Won’t Discuss the Long Term

You keep bringing up the prospect of promotions or likely projects set to begin next year. Your employee gets dodgy and vague. A lack of commitment to the long term can indicate one eye toward the exit. They don’t want to talk about the future, because they envision their future somewhere else.

Seems Checked Out

Your office superstar (once first in line for overtime, never missed a day unless there was a family tragedy) begins to slack off. They arrive just on time in the morning and leave as soon as they can in the evening. They start maximizing all their vacation days. They may have concluded the extra effort won’t do them any good in a position they’ve already decided to leave.

Suffered Recent Disappointment

Long-time veterans typically don’t leave on a whim. Usually, there is some cause – a precipitating event. Maybe they got passed over for promotion, or perhaps they failed to secure the full raise they had lobbied for. When setbacks like this occur, you should keep an eye on the employee to see whether they start displaying some of the other signals of impending departure.

Dwindling Output

A decline in productivity can provide another red flag, as your once hyper-efficient employee now takes their time with every assignment. It suggests they are no longer interested in impressing you and might be looking elsewhere for future career advancement.

Don’t Respond to Feedback

Ideally, employees should improve over time, shaped by your constructive feedback. As such, a worker who has stopped taking your notes to heart may not be interested in a long career at the company. Like dwindling output, it signals a lack of desire to impress, and points to a potential desire to find another opportunity somewhere else.

Socially Isolated at Work

Work isn’t just about money and output. It’s also about people. A high-functioning team will include a social aspect. An employee who stays aloof from that, or starts to pull back after previously connecting with their colleagues, may not feel a strong attachment to either the position or their co-workers.
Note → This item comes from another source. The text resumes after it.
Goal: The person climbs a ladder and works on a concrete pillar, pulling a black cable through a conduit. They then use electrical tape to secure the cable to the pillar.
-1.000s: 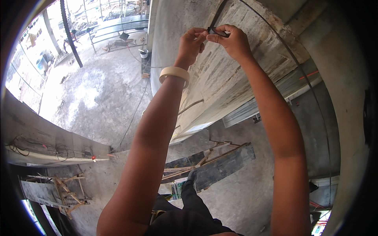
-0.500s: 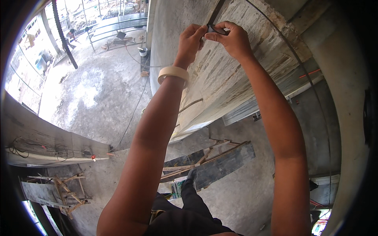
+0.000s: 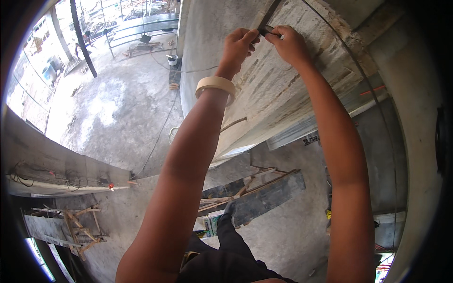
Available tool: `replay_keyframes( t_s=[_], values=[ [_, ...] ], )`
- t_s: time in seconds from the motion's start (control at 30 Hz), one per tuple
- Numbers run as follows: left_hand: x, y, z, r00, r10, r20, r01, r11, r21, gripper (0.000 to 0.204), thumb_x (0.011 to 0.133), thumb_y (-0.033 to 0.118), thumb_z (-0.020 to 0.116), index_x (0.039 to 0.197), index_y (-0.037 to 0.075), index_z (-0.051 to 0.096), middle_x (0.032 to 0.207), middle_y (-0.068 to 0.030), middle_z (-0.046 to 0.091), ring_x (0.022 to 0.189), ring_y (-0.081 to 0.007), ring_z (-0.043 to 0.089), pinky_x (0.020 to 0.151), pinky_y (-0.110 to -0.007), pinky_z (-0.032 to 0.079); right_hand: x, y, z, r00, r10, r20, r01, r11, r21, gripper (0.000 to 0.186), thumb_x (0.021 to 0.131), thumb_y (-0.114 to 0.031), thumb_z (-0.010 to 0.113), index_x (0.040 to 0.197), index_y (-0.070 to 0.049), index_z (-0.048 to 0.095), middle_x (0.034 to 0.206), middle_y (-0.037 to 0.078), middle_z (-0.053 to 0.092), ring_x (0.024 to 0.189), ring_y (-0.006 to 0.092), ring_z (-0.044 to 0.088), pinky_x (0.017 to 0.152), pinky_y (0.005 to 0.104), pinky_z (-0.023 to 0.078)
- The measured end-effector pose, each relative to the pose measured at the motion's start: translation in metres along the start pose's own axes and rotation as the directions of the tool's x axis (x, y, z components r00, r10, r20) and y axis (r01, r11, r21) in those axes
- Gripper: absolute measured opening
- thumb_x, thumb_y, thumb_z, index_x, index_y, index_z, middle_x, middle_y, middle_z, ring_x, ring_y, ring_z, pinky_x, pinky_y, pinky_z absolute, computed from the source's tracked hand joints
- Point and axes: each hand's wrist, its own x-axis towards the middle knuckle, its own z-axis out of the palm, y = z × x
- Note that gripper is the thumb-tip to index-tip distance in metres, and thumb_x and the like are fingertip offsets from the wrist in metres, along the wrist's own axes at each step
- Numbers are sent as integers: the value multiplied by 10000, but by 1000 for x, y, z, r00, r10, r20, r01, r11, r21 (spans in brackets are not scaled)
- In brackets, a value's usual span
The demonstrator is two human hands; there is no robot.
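Observation:
Both arms reach up to a rough concrete beam (image 3: 264, 80). A narrow dark strip (image 3: 270, 15), perhaps a flat conduit or tape, runs down its face to my fingers. My left hand (image 3: 238, 46) pinches the strip's lower end between thumb and forefinger, its other fingers curled. Close beside it, my right hand (image 3: 290, 45) is closed with thumb and fingertips on a small dark piece (image 3: 269, 29) at the same spot; its exact kind is too small to tell. Around my left wrist hangs a roll of beige masking tape (image 3: 215, 84).
A dark cable (image 3: 349, 49) curves along the wall on the right, and a bent rod (image 3: 233, 123) sticks out from the beam. Below are a wooden frame (image 3: 250, 188) and dark board on the concrete floor. A rebar (image 3: 82, 40) hangs at upper left; a white bucket (image 3: 172, 60) stands beyond.
Both hands have shifted slightly right along with the view. The fingertips of my right hand have drawn closer to the strip, and less of the dark piece between the hands shows.

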Motion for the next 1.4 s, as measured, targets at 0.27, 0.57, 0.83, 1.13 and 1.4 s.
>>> replay_keyframes(
  t_s=[0.27,0.57,0.83,1.13,1.4],
  values=[
    [0,9,-7,983,-169,65,170,985,0,322,1006,342,664,1020,20,663,778,5,605,539,-68,330,512,-257,267,32,14,13,988,-138,69,137,990,13,305,930,-280,740,1138,-57,731,1052,116,680,1030,310,682,899,422,542],
    [13,-8,-15,972,-117,202,138,986,-96,295,1006,298,666,1161,48,657,934,-9,658,623,-58,461,541,-239,364,24,-17,4,985,-22,-173,52,984,169,288,852,-167,758,1104,-63,665,1065,88,696,899,267,712,818,388,566],
    [17,-39,-13,976,189,106,-171,972,-159,280,925,90,718,1193,45,650,1006,-17,674,868,-99,608,702,-307,517,6,-110,22,1000,6,20,-2,976,-218,526,864,-260,671,1333,-67,535,1231,168,686,1131,357,676,932,467,553],
    [-22,-4,32,909,365,-200,-170,764,623,219,954,84,701,1161,29,656,973,-21,683,881,-90,610,760,-275,507,-64,-108,-20,998,-29,57,25,998,57,524,890,-369,701,1276,-83,494,1134,181,713,1036,375,714,898,465,562],
    [12,-20,-17,970,170,176,-191,975,113,249,1025,243,616,1146,25,622,953,-12,675,679,-63,445,598,-238,412,-37,-20,-31,997,-19,78,38,966,-255,297,996,-319,635,1138,-64,581,1033,160,704,970,375,702,788,500,554]
  ],
)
You aren’t going to keep every employee, no matter how supportive you are or how enticing the opportunities are at your company. People will leave. Partnering with a top-flight recruiting firm, like PrideStaff, can take some of the sting out of these departures.

PrideStaff will help you fill positions quickly with qualified, creative workers who are ready to contribute to your firm’s long-term growth. Contact our PrideStaff Bend recruiters today to learn more.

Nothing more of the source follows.